Israel will slap the New York Times with a lawsuit over a recent “hideous and distorted” article that accused Israeli soldiers and their dogs of raping Palestinian prisoners, Prime Minister Benjamin Netanyahu said Thursday.
The Jewish state announced the legal action just days after the so-called Newspaper of Record published a column, penned by Nicholas Kristof, that detailed the alleged horrific widespread rape of Palestinians at the hands of Israeli prison guards and soldiers.

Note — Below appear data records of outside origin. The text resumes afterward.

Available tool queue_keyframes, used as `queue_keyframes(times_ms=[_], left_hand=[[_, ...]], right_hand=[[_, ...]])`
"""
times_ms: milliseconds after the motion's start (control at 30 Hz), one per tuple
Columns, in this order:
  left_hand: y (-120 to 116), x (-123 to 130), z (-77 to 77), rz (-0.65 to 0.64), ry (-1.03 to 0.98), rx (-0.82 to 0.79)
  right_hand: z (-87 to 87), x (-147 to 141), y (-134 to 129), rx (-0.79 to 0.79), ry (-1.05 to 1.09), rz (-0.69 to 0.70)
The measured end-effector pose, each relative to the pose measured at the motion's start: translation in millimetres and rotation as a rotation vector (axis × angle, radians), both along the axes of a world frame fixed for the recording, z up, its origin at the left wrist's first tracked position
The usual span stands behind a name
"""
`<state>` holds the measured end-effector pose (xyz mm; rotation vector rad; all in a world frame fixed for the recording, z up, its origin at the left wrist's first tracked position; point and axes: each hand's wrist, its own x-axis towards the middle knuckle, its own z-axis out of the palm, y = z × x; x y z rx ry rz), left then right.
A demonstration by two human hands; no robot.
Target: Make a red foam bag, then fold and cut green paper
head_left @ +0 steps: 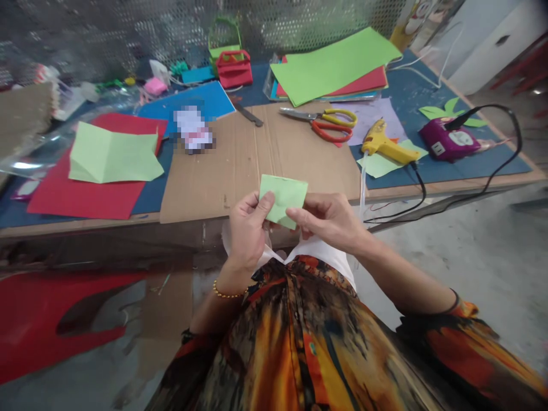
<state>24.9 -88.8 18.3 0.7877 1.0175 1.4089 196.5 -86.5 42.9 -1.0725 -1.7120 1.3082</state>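
Note:
Between both hands, just off the table's front edge, is a small light green piece of folded paper (282,194). My left hand (250,228) pinches its left side, thumb on top. My right hand (327,221) grips its lower right side, with the thumb across the front and the other fingers behind. Beyond the paper lies a brown cardboard sheet (240,171). Scissors (325,123) with yellow and orange handles rest at its far right, and a dark cutter-like blade (249,115) lies near its back edge.
A yellow glue gun (389,145) and a purple power socket box (449,138) with a black cord stand right. Left, creased green paper (113,154) lies on red paper (89,197). Stacked coloured sheets (338,65) and a small red paper bag (234,69) are at the back.

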Motion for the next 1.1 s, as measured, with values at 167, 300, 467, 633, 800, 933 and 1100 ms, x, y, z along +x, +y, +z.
queue_keyframes(times_ms=[167, 300, 467, 633, 800, 933, 1100], left_hand=[[0.0, -2.6, 3.3, -0.065, 0.015, 0.06], [4.8, -11.6, 12.5, -0.259, 0.108, 0.06], [8.6, -15.1, 15.5, -0.3, 0.246, 0.046], [8.4, -12.1, 11.4, -0.304, 0.241, 0.03], [7.7, -7.7, 12.2, -0.294, 0.178, 0.036], [6.2, 2.0, 8.0, -0.258, 0.075, 0.067], [4.6, 15.5, 1.5, -0.082, 0.016, 0.073]], right_hand=[[-3.4, 4.3, 4.6, 0.108, -0.091, -0.03], [-2.5, 13.9, 8.1, 0.167, -0.147, 0.001], [1.5, 21.0, 9.4, 0.18, -0.146, 0.029], [2.0, 20.9, 9.0, 0.164, -0.143, 0.013], [0.9, 22.1, 8.8, 0.179, -0.133, -0.025], [-1.8, 18.1, 6.4, 0.196, -0.09, -0.164], [-10.0, 8.2, 1.6, 0.122, -0.017, -0.211]])
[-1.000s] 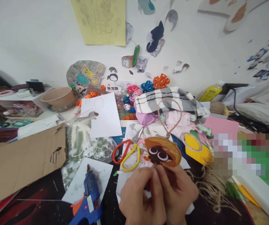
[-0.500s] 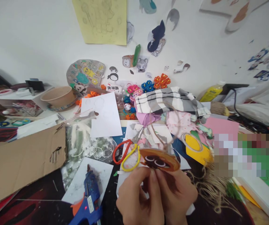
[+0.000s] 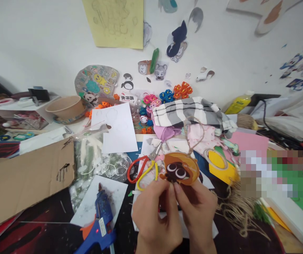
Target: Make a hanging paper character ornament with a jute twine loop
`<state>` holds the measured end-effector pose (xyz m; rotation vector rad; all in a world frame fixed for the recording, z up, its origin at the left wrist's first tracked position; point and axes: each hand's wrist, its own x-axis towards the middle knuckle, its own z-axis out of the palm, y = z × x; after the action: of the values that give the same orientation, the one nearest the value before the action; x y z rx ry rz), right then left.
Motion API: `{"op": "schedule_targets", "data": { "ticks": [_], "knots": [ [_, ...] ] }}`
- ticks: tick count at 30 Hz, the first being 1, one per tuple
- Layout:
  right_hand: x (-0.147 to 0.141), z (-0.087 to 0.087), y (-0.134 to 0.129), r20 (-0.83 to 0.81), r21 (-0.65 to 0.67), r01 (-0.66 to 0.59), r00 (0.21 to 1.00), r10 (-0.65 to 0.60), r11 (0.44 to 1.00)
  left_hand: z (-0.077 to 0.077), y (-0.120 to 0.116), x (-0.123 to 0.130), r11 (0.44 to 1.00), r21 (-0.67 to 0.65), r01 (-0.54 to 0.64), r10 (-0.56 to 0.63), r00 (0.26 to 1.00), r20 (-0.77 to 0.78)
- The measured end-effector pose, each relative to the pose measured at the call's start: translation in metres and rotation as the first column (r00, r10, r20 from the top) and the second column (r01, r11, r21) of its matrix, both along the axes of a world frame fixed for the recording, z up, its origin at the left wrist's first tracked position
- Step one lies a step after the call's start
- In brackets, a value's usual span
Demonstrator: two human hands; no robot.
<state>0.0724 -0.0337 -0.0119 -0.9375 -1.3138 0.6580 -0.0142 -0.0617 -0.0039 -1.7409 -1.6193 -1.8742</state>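
Observation:
My left hand (image 3: 155, 217) and my right hand (image 3: 197, 211) meet low in the middle of the view. Both pinch the lower edge of an orange round ornament (image 3: 180, 169) with a dark cartoon face and two big white eyes. It stands up from my fingertips, face toward me. A loop of jute twine (image 3: 195, 132) rises from its top over the fabric pile. Red and yellow scissors (image 3: 143, 169) lie just left of the ornament on white paper.
A blue glue gun (image 3: 100, 224) rests on paper to the lower left, beside torn cardboard (image 3: 24, 180). Plaid cloth (image 3: 191, 113), coloured paper flowers (image 3: 167, 97), a paper bowl (image 3: 64, 107), white sheets (image 3: 117, 128), loose jute fibre (image 3: 237, 211) and coloured card (image 3: 249, 141) crowd the table.
The ornament tipped down flat half a second ago and now stands up again, slightly nearer the scissors. Its twine loop swung along. Both hands stayed on its lower edge.

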Motion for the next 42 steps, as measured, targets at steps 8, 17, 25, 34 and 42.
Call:
{"op": "schedule_targets", "data": {
  "ticks": [8,17,25,34,42],
  "knots": [
    [-0.0012,0.0000,-0.0017,0.022,-0.052,0.009,1.000,-0.008,0.999,-0.0034,-0.0038,0.0022,0.999,0.001,-0.036,0.036,0.999,0.040],
    [-0.0014,-0.0033,-0.0029,0.020,-0.026,0.049,0.999,-0.048,0.998,-0.0002,-0.0024,0.0016,1.000,-0.018,-0.003,0.003,0.999,0.043],
    [-0.0026,0.0006,-0.0040,0.052,-0.036,0.038,0.998,-0.036,0.999,-0.0029,-0.0040,0.0022,0.999,0.012,-0.039,0.039,0.998,0.054],
    [-0.0012,-0.0027,-0.0026,0.093,0.021,0.118,0.989,-0.119,0.993,0.0001,-0.0026,0.0035,1.000,0.009,-0.022,0.021,0.999,0.034],
    [-0.0001,-0.0054,-0.0048,0.125,0.041,0.092,0.988,-0.096,0.995,0.0007,-0.0014,0.0020,0.999,-0.023,-0.037,0.037,0.999,0.003]
  ]
}}
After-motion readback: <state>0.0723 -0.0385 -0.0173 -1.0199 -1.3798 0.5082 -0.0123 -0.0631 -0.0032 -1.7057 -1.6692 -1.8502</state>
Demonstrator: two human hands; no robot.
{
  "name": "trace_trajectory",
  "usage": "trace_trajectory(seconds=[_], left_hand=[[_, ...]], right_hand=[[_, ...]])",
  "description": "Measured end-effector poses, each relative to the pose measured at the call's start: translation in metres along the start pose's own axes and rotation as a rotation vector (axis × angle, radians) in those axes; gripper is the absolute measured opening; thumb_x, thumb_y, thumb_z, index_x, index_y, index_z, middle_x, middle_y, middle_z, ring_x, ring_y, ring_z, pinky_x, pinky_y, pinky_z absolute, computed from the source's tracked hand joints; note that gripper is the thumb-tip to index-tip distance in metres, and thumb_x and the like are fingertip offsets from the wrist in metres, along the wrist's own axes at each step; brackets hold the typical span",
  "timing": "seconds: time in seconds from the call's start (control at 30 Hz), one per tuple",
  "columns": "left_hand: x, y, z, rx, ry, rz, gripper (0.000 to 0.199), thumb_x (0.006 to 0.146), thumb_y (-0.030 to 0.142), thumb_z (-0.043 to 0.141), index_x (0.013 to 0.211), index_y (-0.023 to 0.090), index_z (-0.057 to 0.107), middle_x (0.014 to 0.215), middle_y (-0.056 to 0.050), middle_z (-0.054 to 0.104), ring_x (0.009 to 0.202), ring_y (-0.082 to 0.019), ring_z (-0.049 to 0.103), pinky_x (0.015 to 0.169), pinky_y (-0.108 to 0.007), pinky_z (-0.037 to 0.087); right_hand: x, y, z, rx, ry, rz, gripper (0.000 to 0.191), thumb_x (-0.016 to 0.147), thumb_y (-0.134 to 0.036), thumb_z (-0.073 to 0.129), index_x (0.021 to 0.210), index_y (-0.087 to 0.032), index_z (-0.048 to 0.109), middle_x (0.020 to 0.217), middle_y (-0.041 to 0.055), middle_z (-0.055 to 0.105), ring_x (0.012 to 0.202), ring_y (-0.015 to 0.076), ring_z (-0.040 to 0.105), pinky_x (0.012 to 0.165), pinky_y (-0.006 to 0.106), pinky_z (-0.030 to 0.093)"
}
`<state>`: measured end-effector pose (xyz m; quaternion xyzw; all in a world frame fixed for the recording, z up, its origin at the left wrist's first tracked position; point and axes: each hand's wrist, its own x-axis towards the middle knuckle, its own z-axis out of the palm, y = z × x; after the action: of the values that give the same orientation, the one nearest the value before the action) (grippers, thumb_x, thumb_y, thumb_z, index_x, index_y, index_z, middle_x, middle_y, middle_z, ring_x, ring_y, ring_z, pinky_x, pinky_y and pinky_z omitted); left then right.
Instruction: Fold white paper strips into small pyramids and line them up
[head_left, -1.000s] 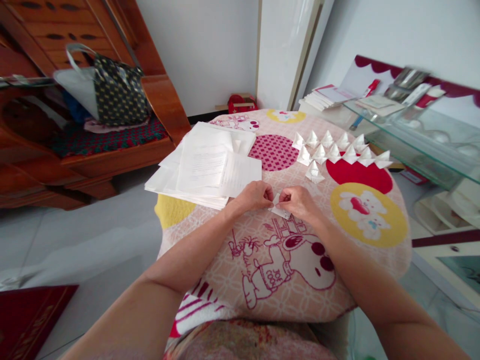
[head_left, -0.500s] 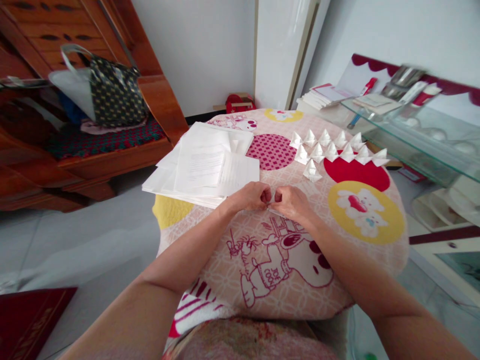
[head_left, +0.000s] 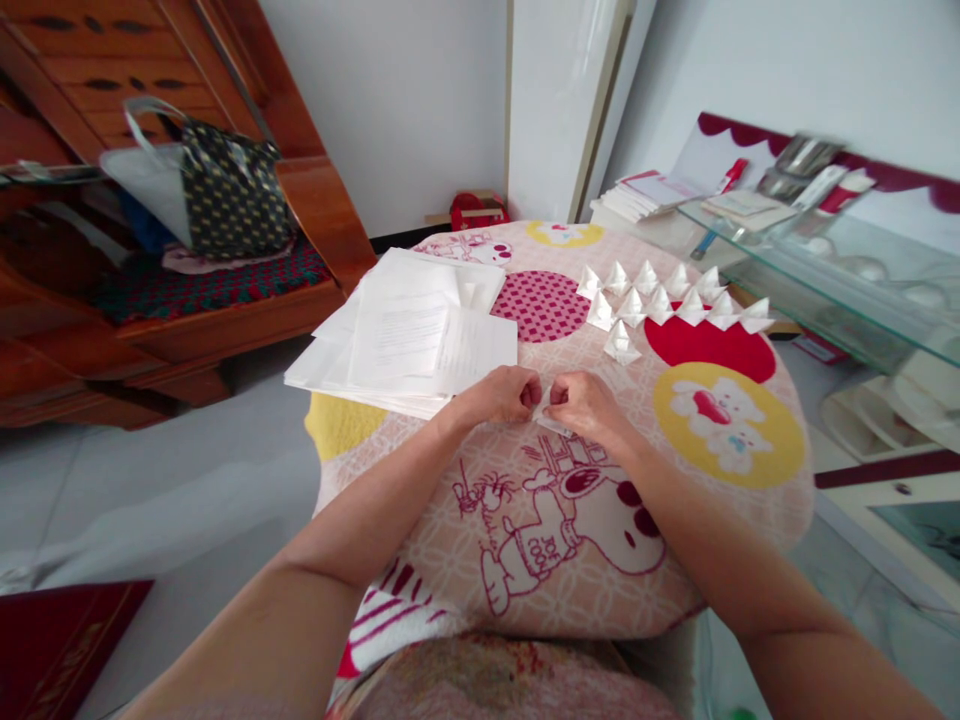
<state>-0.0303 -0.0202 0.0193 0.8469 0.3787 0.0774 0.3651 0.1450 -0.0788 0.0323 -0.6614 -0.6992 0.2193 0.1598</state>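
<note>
Now a small white paper piece [head_left: 551,424] is pinched by the left grip [head_left: 515,394] and right grip [head_left: 583,402], seemingly so both edges are controlled.

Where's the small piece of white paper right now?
Head view, slightly right of and below centre: the small piece of white paper is between the left hand and right hand, right of the paper stack.

dark patterned bag [head_left: 229,195] on a wooden bench [head_left: 232,326], glass shelf [head_left: 806,250], grey floor [head_left: 217,500]
</note>
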Motion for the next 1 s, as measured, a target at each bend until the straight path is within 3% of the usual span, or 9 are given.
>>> trace_trajectory(seconds=[0.27,0.4,0.63,1.0], left_hand=[[-0.002,0.000,0.008,0.080,0.062,0.155,0.032,0.067,0.003,0.055,0.093,0.016,0.069,0.080,-0.001,0.068,0.072,-0.012,0.059,0.070,-0.024,0.045],[-0.003,0.005,0.011,0.176,0.074,0.296,0.042,0.072,-0.003,0.049,0.102,0.017,0.072,0.096,-0.004,0.071,0.083,-0.014,0.061,0.080,-0.026,0.047],[-0.008,0.007,0.003,0.197,-0.020,0.390,0.047,0.078,-0.004,0.051,0.107,0.022,0.078,0.099,-0.003,0.072,0.082,-0.012,0.064,0.078,-0.024,0.047],[-0.014,0.026,0.006,0.448,-0.065,0.348,0.036,0.084,-0.003,0.052,0.098,0.018,0.077,0.101,-0.006,0.072,0.089,-0.018,0.068,0.078,-0.027,0.048]], right_hand=[[0.005,0.031,-0.006,0.347,-0.002,-0.050,0.012,0.070,-0.009,0.061,0.074,-0.016,0.069,0.070,0.0016,0.071,0.064,0.0151,0.062,0.060,0.025,0.044],[0.006,0.031,-0.003,0.300,0.019,-0.074,0.017,0.065,-0.004,0.061,0.073,-0.016,0.070,0.070,0.0021,0.072,0.067,0.0158,0.064,0.063,0.025,0.045],[0.007,0.028,-0.003,0.247,0.016,-0.024,0.015,0.065,-0.002,0.067,0.072,-0.015,0.071,0.069,0.0025,0.071,0.065,0.0156,0.064,0.061,0.025,0.044],[0.009,0.028,0.005,0.174,0.065,-0.005,0.018,0.063,0.000,0.065,0.069,-0.016,0.072,0.070,0.0030,0.073,0.066,0.0158,0.064,0.063,0.025,0.044]])
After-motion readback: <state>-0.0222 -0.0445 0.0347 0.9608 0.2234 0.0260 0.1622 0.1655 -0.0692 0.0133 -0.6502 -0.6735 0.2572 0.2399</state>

“They defamed the soldiers of Israel and perpetuated a blood libel about rape, trying to create a false symmetry between the genocidal terrorists of Hamas and Israel’s valiant soldiers,” Netanyahu said as he vowed harsh legal action against the paper.
“Under my leadership, Israel will not be silent. We will fight these lies in the court of public opinion and in the court of law. Truth will prevail.”
Israel’s Foreign Ministry said it was initiating the defamation lawsuit, describing the NYT report as “one of the most hideous and distorted lies ever published against the State of Israel in the modern press.”
The incendiary article, which cited accounts from 14 former Palestinian prisoners, claimed that sexual torture was baked into Israel’s forces.
It alleged, too, that Israeli troops even train their dogs to rape Palestinian prisoners.
The column, which quickly went viral, sparked widespread outrage — with some experts and Jewish groups ripping the piece as Jew-hating propaganda and “blood libel.”
The article was published by the outlet just one day before the release of a two-year probe detailing evidence of widespread sexual abuse against Israeli civilians during Hamas’s October 7, 2023, attack.
The Times, for its part, defended Kristof amid the raging backlash.
“Nicholas Kristof is a two-time Pulitzer Prize-winning journalist who has reported on sexual violence for decades and is widely regarded as one of the world’s best on-the-ground reporters documenting and bearing witness to sexual abuse experienced by women and men in war and conflict zones,” a Times spokesperson said.
“He traveled to the region to report firsthand on the stories of the Palestinians who suffered abuse, and his article collects accounts in the victims’ own words, backed by independent studies.”